The risk assessment should identify specific costs and benefits related to outsourcing and consider how to verify that it can meet the expectations of customers, management, and regulators. Data security is a key element of this analysis, especially where third parties would have access to the firm’s systems and customer records. Collection agencies must also consider contingency plans for transferring activity (to another third party or in-house).

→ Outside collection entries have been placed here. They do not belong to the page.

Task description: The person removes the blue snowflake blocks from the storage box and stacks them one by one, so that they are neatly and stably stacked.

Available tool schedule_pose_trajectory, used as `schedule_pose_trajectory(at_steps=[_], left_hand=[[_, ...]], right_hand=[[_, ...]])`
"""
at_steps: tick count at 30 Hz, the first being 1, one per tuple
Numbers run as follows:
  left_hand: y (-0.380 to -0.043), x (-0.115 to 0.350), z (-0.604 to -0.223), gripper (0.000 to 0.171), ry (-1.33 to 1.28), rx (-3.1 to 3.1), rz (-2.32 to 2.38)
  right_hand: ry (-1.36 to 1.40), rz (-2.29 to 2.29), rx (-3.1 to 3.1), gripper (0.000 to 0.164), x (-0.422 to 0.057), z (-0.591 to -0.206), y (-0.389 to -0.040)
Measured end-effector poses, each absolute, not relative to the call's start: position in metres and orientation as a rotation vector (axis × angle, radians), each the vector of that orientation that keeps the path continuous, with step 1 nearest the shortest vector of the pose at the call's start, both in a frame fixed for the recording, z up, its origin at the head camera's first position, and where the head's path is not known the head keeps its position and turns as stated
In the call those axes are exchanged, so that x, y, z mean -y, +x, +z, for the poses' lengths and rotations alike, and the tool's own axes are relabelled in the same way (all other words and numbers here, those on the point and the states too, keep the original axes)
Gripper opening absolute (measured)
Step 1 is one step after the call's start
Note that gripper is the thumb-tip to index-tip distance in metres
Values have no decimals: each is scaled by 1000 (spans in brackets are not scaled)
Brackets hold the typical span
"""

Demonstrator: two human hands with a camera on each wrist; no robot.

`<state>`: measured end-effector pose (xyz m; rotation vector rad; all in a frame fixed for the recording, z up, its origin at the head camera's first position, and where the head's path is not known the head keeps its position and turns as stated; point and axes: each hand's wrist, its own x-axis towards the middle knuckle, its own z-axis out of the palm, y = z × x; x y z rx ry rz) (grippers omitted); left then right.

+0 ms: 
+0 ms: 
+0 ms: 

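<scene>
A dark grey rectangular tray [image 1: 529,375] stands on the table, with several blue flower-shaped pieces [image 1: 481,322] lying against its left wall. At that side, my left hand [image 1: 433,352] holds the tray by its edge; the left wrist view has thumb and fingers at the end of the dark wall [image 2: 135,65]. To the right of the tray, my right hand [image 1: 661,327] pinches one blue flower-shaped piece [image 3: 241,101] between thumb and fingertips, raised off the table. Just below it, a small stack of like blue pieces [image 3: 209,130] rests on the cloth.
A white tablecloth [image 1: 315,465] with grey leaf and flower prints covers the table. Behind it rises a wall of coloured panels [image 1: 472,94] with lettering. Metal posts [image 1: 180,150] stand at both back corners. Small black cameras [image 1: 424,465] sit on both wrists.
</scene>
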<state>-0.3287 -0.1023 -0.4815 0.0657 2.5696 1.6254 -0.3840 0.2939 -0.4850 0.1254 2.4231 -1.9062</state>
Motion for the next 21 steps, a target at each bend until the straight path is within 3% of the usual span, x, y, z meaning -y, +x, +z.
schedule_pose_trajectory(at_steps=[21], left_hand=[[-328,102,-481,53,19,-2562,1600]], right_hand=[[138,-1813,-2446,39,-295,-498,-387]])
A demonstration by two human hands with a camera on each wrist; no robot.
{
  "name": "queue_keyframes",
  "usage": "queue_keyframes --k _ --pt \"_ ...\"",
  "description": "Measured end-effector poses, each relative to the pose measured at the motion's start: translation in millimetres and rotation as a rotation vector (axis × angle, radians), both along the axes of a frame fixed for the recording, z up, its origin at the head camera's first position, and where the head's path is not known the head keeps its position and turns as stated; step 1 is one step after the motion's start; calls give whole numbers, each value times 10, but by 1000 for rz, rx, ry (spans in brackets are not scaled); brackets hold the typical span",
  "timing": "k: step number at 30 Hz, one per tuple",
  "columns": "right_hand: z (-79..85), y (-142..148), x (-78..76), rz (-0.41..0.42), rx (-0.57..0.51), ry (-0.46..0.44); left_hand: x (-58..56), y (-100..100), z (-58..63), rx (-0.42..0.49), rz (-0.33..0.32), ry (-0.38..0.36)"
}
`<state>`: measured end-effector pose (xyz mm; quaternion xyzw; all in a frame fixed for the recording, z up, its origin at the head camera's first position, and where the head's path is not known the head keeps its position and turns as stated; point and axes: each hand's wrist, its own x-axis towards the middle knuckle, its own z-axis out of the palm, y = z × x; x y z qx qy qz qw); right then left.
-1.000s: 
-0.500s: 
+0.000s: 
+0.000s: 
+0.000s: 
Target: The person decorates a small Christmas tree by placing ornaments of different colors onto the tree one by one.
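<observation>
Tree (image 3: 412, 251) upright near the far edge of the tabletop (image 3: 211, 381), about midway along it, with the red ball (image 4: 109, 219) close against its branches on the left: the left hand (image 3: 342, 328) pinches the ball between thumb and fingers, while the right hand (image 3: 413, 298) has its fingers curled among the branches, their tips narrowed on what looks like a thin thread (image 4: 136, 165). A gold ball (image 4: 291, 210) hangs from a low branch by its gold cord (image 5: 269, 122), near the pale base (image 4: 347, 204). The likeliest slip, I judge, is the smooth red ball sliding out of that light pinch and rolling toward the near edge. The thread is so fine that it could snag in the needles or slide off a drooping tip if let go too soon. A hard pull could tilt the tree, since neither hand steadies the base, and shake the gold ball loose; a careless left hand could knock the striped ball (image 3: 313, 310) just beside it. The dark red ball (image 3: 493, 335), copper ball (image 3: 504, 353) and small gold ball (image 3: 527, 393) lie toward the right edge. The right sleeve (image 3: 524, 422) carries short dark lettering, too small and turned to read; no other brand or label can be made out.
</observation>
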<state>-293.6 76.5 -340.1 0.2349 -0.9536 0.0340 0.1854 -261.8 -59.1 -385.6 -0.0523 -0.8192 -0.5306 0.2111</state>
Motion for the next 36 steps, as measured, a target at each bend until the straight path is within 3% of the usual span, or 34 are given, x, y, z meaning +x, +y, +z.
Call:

Diligence and Selection of Third Parties

The next step after an affirmative decision to outsource an activity is to identify the right partner. The new guidance directs firms to investigate each prospective third party rather than rely on informal reputational or market views – or even past practice – as was once considered sufficient. That investigation has traditionally included the prospective third party’s operating structure, financial performance, reputation, regulatory record, key personnel and risk management. Expectations have been expanded to include:

  • Legal  and  regulatory  compliance,  including  a  review  of  necessary  controls  and  required operating licenses
  • Information and physical security, and the proposed business partner’s ability to detect and respond to physical and data security threats
  • Compensation and incentives, whether the proposed compensation structure could lead to noncompliance or inappropriate risks
  • Issue management and reporting, from identification to remedy
  • Contractual arrangements, and whether a prospective third party’s own outsourcing  relationships will shape its ability to meet the firm’s requirements
  • Human resource management, including how the third party trains its employees on compliance obligations and its diversity policies

The operational structure of the third party, including its own reliance on outsourcing, and its response to disruptions are important. This is especially true for data security, because this is an area where supplementing firm resources with specialized expertise provides a strong incentive for outsourcing. The risks are substantial, however, and firms are grappling with exposing sensitive data in conducting business, while depending on entities with which they do not have a direct contractual relationship. Part of the answer is a significant expansion in due diligence.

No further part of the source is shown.